The configuration of the minikube cluster I set is as follows:
- Minikube Version: 1.26.0-beta.1
- Driver: Virtualbox
- Kubernetes Version: 1.23.6
- Docker Version: 20.10.14
- Kubectl Version: 1.25.3
Run the following command to start your minikube cluster.
minikube start --driver=virtualbox --cpus="max" --disk-size='80000mb'
- Exposing Local Images to Cluster The image created locally won't be visible to the minikube cluster. To solve this issue, run the following command after starting minikube. See this for more details
minikube image load <Docker_Image_Tag>
The yaml files have all the necessary instructions to deploy your Docker Image in the cluster. Here is the order in which to execute each
This file has all the necessary configurations to create a deployment within the cluster which uses your docker image.
Important: In case the image tag isn't k8s-demo:v1, replace it with your own.
Execute the following command to create a deployment-type object in your cluster
kubectl apply -f yaml/deployment.yaml
After running this, wait until the pod is ready. To see the status of the pod, run the following command:
kubectl get all
It'll take a few minutes for the pod to get ready. In case this doesn't work, debug and resolve the issue (try changing the Kubernetes or kubectl versions). Do not proceed until this part is done.
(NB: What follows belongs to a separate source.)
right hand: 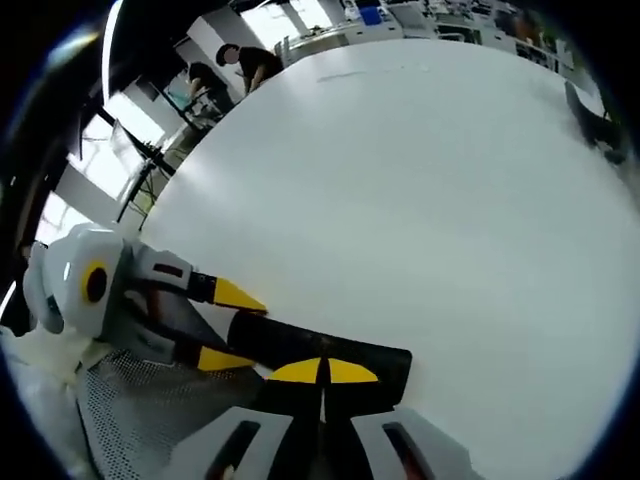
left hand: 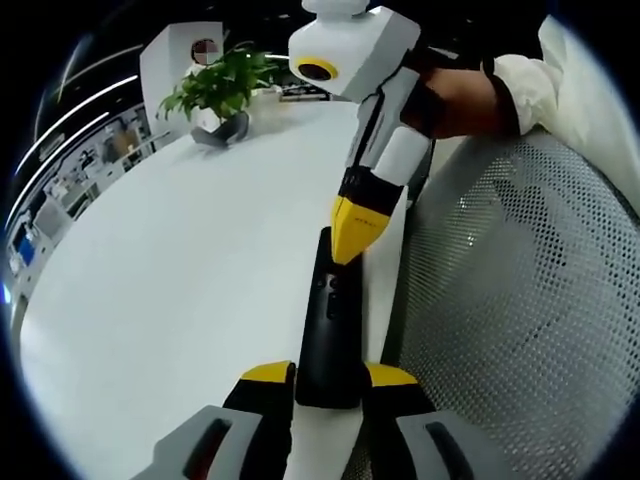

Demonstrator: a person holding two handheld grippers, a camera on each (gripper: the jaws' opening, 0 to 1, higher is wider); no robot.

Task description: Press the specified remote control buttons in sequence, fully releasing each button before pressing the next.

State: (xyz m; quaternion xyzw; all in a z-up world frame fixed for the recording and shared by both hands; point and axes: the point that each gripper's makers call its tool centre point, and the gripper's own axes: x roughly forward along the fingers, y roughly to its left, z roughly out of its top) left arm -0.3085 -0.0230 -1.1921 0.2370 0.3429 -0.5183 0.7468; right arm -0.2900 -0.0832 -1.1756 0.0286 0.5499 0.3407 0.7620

This file has all the necessary configurations to create a service (external) which uses the deployment type object created previously and exposes it to calls from outside the cluster.
Execute the following command to create a service
kubectl apply -f yaml/service.yaml
This file has the instructions to scale up (or down) the number of replicas your Deployment has based on certain conditions.
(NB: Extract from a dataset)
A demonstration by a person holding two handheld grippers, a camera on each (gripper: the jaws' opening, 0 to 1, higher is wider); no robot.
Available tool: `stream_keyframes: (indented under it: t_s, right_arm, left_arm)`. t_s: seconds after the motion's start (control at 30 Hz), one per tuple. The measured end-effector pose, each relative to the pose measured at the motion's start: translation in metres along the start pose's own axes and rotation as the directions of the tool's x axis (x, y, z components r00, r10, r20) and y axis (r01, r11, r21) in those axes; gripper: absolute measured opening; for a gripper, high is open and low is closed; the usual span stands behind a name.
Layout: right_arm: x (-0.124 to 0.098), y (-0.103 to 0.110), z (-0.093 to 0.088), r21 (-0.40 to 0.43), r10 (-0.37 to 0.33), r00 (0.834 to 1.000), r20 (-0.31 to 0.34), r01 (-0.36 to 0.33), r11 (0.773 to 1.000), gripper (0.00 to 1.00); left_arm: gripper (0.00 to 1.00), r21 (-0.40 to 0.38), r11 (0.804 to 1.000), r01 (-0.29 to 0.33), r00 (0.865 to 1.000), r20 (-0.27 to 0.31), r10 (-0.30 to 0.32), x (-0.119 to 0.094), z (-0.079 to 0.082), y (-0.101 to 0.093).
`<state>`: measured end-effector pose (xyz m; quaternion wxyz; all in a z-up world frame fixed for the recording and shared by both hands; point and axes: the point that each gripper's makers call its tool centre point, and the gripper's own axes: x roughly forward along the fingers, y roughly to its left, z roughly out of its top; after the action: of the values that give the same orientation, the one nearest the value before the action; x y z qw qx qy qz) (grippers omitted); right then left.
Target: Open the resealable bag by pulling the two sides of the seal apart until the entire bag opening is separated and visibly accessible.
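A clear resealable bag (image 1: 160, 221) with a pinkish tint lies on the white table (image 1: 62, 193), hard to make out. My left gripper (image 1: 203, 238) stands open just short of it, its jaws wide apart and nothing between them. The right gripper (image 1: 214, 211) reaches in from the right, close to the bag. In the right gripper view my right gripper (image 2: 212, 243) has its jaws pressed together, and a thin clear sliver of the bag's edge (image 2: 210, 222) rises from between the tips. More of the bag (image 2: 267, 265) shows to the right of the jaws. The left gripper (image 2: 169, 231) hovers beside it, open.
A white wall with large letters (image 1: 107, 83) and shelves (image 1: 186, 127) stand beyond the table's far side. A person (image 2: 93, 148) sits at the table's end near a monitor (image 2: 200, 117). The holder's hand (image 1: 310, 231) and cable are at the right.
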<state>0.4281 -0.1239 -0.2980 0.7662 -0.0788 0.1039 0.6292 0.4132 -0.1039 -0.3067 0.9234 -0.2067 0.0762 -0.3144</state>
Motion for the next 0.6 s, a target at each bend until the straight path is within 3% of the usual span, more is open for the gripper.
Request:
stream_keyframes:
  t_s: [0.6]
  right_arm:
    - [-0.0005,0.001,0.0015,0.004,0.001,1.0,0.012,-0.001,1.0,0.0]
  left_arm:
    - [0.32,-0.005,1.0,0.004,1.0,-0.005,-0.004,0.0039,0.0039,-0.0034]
Execute the following command to create
kubectl apply -f yaml/autoscale.yaml
Open the dashboard by running the following command
minikube dashboard
On the dashboard, you'll see the current status of your cluster (number of pods, usage etc.).
The request.sh script sends a request to the service type object created previously. By running this, you'll be sending a POST request to an API within the cluster through this service in a loop (Interval of 0.1s). Important: Check the IP of the Minikube and replace the Host in the bash script if it's different.
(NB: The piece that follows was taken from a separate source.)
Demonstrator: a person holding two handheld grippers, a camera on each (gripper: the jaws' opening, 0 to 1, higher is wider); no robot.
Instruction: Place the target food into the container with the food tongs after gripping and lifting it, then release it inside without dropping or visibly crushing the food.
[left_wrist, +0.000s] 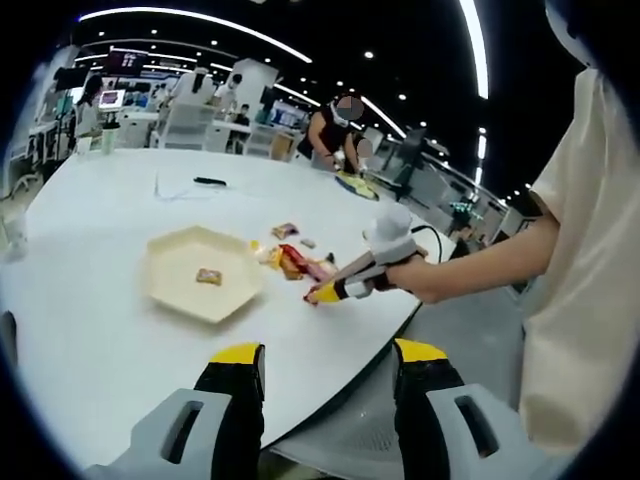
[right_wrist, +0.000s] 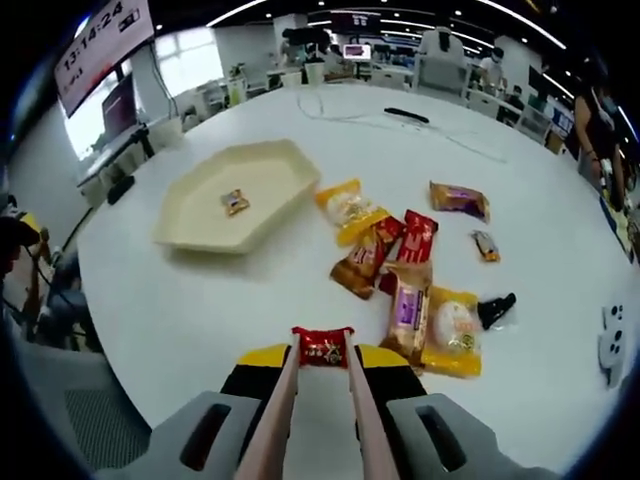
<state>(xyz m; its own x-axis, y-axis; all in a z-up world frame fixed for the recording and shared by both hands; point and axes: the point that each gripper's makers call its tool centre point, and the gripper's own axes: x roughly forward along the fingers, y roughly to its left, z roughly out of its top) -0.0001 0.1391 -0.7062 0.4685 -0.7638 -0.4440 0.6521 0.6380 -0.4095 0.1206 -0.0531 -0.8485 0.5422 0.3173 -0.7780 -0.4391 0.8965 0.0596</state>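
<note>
My right gripper (right_wrist: 323, 360) is shut on pink food tongs (right_wrist: 276, 415), and the tong tips pinch a small red snack packet (right_wrist: 322, 347) just above the white table. A cream hexagonal tray (right_wrist: 262, 168) lies ahead to the left with one small candy (right_wrist: 236, 202) in it. Loose snack packets (right_wrist: 408, 300) lie to the right of the tong tips. In the left gripper view, the right gripper (left_wrist: 335, 291) hovers beside the snack pile (left_wrist: 290, 258), right of the tray (left_wrist: 175, 255). My left gripper (left_wrist: 328, 352) hangs open at the table's near edge, holding nothing.
The round white table (right_wrist: 200, 300) carries a black bar-shaped item (right_wrist: 407, 115) and a cable at the far side, and a white object (right_wrist: 612, 342) at the right edge. A person's arm (left_wrist: 480, 265) reaches in from the right. Other people sit at the far end.
</note>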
Run the following command in your terminal (in a separate window)
bash request.sh
While the bash script is running, you'll notice an increase in the usage of the pods on the dashboard. Moreover, the time taken for a request to be completed will also be slower than the rate at which it is being sent (by you). This part is where the Horizontal Pod Autoscalar will come into play.
After a few minutes, you'll observe that the number of pods will increase due to an increase in the demand (number of requests received by the service). As soon as more pods are 'available', you'll notice an increase in the speed at which the requests are being fulfilled plus a decrease in the usage (per pod).